WHAT YOU WILL DO: Within the listing below, the lines to output run from the one containing "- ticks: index" through the one containing "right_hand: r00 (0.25"; copy them exactly and nothing else.

____ DATA SHOWN

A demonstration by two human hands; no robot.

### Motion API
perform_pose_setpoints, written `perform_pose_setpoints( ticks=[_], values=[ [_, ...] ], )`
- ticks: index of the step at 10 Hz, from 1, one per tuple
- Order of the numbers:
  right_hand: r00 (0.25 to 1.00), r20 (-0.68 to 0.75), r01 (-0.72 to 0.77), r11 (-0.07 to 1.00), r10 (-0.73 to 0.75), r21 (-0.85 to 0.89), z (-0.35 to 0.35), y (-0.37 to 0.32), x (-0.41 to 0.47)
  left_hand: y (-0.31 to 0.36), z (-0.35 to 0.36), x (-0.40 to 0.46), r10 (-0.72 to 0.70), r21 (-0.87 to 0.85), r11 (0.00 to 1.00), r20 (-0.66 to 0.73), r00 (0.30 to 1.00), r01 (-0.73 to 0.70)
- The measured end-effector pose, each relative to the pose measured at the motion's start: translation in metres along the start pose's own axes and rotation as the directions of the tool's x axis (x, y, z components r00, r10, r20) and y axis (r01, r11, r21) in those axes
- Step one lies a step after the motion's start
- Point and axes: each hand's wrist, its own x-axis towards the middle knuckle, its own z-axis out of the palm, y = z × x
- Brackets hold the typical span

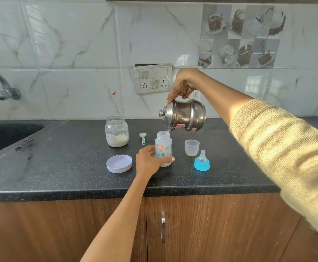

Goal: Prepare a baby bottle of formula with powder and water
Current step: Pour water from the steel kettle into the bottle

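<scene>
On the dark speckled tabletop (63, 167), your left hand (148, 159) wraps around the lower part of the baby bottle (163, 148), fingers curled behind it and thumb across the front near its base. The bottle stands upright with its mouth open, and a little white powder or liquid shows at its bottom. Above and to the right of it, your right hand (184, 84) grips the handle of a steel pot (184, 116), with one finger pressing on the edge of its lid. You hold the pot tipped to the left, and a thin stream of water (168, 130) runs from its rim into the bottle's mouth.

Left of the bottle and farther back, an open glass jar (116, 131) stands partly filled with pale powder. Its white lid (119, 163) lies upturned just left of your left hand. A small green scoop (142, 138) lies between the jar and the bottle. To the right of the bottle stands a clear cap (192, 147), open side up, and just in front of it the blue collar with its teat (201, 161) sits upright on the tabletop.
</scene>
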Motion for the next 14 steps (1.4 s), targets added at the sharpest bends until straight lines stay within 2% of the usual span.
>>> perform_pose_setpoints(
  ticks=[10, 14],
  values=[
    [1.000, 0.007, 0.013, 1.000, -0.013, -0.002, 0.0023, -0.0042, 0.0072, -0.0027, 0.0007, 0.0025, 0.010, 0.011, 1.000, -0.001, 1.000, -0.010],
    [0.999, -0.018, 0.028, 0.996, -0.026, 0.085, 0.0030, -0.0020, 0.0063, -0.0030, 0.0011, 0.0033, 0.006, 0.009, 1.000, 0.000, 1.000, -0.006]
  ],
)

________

TASK SOLUTION:
- ticks: index of the step at 10 Hz, from 1, one per tuple
- Order of the numbers:
  right_hand: r00 (0.25 to 1.00), r20 (-0.68 to 0.75), r01 (-0.72 to 0.77), r11 (-0.07 to 1.00), r10 (-0.73 to 0.75), r21 (-0.85 to 0.89), z (-0.35 to 0.35), y (-0.37 to 0.32), x (-0.41 to 0.47)

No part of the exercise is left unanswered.